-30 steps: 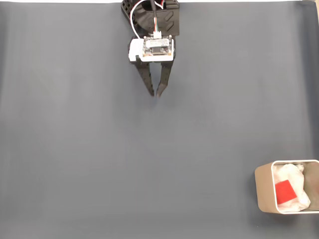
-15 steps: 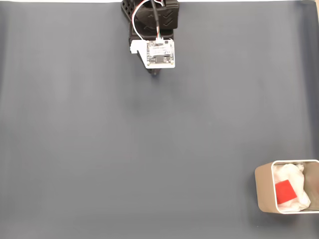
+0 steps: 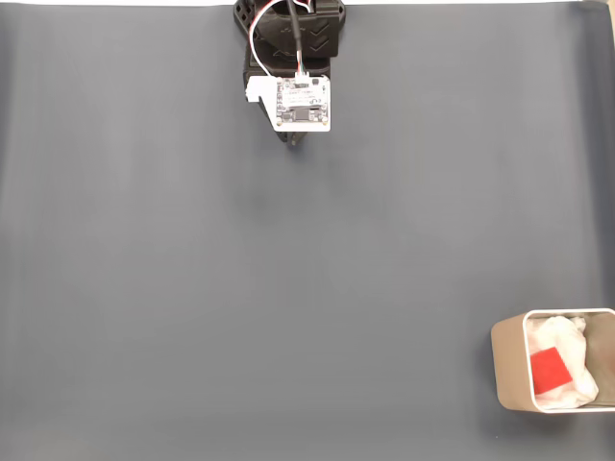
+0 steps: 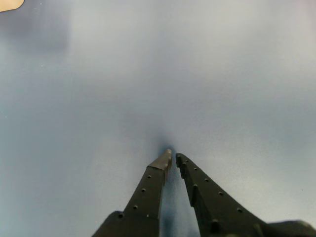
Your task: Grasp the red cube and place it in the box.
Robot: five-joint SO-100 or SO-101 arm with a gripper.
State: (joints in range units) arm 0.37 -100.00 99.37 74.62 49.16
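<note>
arm: tucked up at the top edge of the fixed view, gripper aimed down at the mat
jaws: pretty much pressed together, holding nothing
cubes: one red cube, sitting in the box
boxes: one

Dark grey table spreads across the whole fixed view, smooth and matte, a thin white strip along its top edge. Down in the lower right corner the box sits right on it, partly cut off by the frame's right side. In the wrist view the same grey surface runs wide, plain and slightly glossy
</note>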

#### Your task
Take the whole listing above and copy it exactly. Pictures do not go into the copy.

#### Output for this task
-30 steps: 
-15 steps: 
+0 steps: 
+0 steps: 
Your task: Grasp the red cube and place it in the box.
Robot: five-joint SO-100 or SO-101 arm with a gripper.
State: (joints in range units) arm 0.37 -100.00 99.37 74.62 49.16
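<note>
arm: tucked up at the top edge of the fixed view, gripper aimed down at the mat
jaws: pretty much pressed together, holding nothing
cubes: one red cube, sitting in the box
boxes: one

Dark grey table spreads across the whole fixed view, smooth and matte, a thin white strip along its top edge. Down in the lower right corner the box sits right on it, partly cut off by the frame's right side. In the wrist view the same grey surface runs wide, plain and slightly glossy
</note>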

This exercise has been answered in full.